Repeat all the data word for word.

# Recorded information:
##########

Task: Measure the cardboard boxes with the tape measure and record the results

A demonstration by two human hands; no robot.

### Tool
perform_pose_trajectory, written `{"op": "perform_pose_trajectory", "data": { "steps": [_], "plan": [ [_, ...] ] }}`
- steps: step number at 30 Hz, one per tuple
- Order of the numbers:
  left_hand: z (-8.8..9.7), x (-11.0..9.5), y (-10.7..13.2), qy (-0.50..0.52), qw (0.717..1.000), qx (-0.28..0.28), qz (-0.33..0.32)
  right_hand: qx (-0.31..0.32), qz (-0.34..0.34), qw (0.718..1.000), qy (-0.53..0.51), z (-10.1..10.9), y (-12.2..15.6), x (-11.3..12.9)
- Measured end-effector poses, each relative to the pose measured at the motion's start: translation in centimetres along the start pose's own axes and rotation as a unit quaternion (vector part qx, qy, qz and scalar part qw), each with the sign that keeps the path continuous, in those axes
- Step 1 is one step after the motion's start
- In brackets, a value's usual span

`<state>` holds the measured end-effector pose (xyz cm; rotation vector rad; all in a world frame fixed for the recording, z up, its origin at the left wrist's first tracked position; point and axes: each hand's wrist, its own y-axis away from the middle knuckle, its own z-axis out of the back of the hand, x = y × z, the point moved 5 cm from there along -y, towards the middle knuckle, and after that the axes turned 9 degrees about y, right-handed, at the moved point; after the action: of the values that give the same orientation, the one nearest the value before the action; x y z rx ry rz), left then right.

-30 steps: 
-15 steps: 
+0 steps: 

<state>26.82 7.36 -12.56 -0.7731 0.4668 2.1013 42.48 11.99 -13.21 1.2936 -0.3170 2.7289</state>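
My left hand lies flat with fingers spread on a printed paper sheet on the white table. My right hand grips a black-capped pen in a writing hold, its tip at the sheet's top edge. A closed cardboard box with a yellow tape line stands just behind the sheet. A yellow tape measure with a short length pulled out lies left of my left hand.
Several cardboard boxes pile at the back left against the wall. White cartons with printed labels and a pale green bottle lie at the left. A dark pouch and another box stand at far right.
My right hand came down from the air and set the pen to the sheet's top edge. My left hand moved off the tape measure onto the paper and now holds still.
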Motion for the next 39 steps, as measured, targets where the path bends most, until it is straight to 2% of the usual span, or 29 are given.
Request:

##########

# Completed task:
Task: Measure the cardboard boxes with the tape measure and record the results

A demonstration by two human hands; no robot.

### Tool
perform_pose_trajectory, written `{"op": "perform_pose_trajectory", "data": { "steps": [_], "plan": [ [_, ...] ] }}`
- steps: step number at 30 Hz, one per tuple
- Order of the numbers:
  left_hand: z (-8.8..9.7), x (-11.0..9.5), y (-10.7..13.2), qy (-0.50..0.52), qw (0.717..1.000), qx (-0.28..0.28), qz (-0.33..0.32)
  right_hand: qx (-0.31..0.32), qz (-0.34..0.34), qw (0.718..1.000), qy (-0.53..0.51), z (-10.1..10.9), y (-12.2..15.6), x (-11.3..12.9)
- Measured end-effector poses, each relative to the pose measured at the motion's start: translation in centimetres along the start pose's own axes and rotation as a unit quaternion (vector part qx, qy, qz and scalar part qw), each with the sign that keeps the path continuous, in those axes
- Step 1 is one step after the motion's start
- In brackets, a value's usual span

`<state>` holds the measured end-effector pose (xyz cm; rotation vector rad; all in a world frame fixed for the recording, z up, its origin at the left wrist's first tracked position; point and axes: each hand's wrist, its own y-axis away from the middle knuckle, its own z-axis out of the back of the hand, x = y × z, the point moved 5 cm from there along -y, towards the middle knuckle, and after that the axes turned 9 degrees about y, right-handed, at the moved point; after the action: of the values that give the same orientation, the one nearest the value before the action; x y z rx ry rz), left then right.

-30 steps: 
-15 steps: 
+0 steps: 

<state>26.82 7.36 -12.56 -0.7731 0.4668 2.1013 42.48 11.99 -13.21 1.2936 -0.3170 2.7289</state>
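My left hand lies flat with fingers spread on a printed paper sheet on the white table. My right hand grips a black-capped pen in a writing hold, its tip at the sheet's top edge. A closed cardboard box with a yellow tape line stands just behind the sheet. A yellow tape measure with a short length pulled out lies left of my left hand.
Several cardboard boxes pile at the back left against the wall. White cartons with printed labels and a pale green bottle lie at the left. A dark pouch and another box stand at far right.
My right hand came down from the air and set the pen to the sheet's top edge. My left hand moved off the tape measure onto the paper and now holds still.
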Motion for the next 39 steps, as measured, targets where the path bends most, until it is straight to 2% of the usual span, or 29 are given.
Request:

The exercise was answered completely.